__Exercise prompt__: Leaving all pictures aside, copy exactly the lines from the start of the listing below through the line that contains "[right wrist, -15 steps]", and only those lines.

__Given information__:
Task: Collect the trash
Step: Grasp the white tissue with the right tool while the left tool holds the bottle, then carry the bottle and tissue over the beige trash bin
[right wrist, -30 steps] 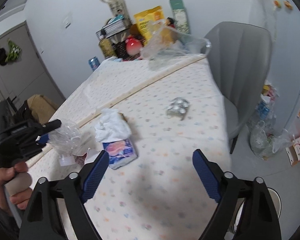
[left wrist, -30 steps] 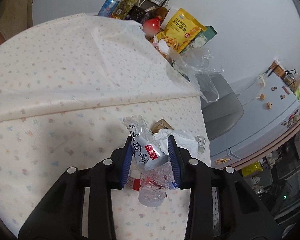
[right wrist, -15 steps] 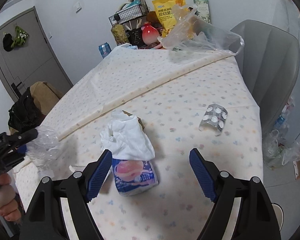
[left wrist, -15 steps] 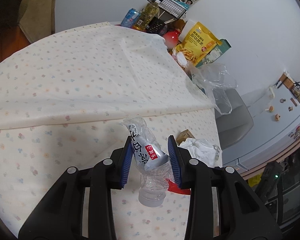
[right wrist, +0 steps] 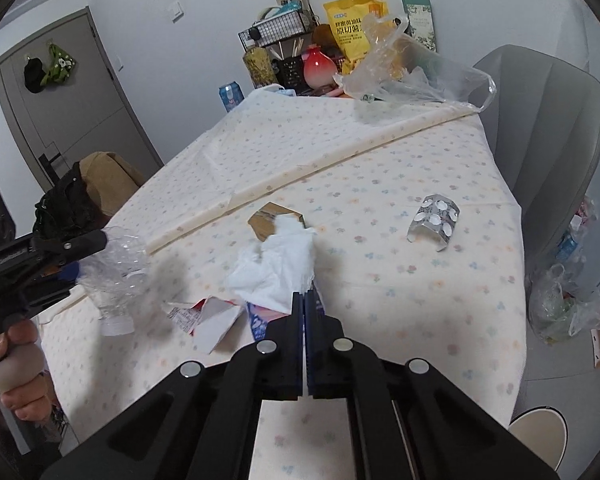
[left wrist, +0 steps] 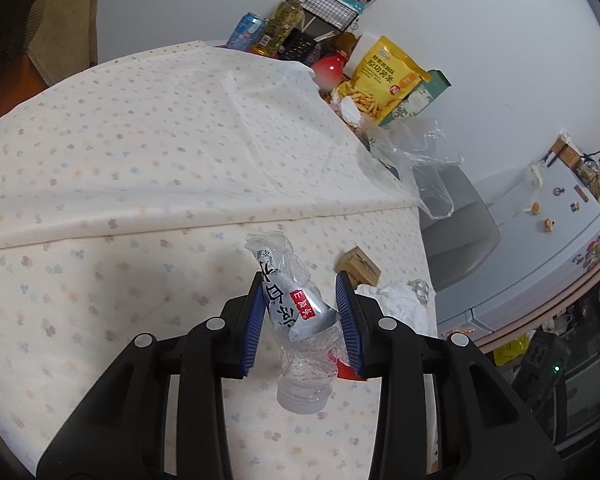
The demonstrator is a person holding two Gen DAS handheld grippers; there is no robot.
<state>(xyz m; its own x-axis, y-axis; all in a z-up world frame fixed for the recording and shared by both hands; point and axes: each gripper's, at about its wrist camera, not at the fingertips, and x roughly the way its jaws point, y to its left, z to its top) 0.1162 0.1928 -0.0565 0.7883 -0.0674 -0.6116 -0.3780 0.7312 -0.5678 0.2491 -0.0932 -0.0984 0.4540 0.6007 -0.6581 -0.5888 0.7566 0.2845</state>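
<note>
Left wrist view: crushed clear bottle (left wrist: 296, 312) is clamped between my left gripper's (left wrist: 300, 320) blue pads, held above the table. Long axis runs roughly along the fingers, cap end back toward the camera and down, crumpled base pointing away; label twisted around the middle.

My right gripper (right wrist: 304, 300) has just been closing; jaws now meet pad to pad, tips at the edge of the white tissue wad (right wrist: 276, 264) and over the blue-pink tissue pack (right wrist: 260, 320). Can't tell if any tissue is pinched.

Nearby on the floral tablecloth (right wrist: 400, 280): torn red-white wrapper (right wrist: 208, 320) just left of the pack, small brown box (right wrist: 268, 218) touching the tissue's far side, blister pack (right wrist: 434, 220) well to the right. Far end of the table: clear plastic bag (right wrist: 412, 76), yellow snack bag (right wrist: 356, 24), wire basket (right wrist: 276, 30). Grey chair (right wrist: 540, 128) beside the table, grey door (right wrist: 60, 100) far left.
</note>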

__Written solution__:
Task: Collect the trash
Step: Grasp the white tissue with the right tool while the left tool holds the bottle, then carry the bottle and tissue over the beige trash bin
[right wrist, -30 steps] 
[left wrist, -30 steps] 
[right wrist, -15 steps] 

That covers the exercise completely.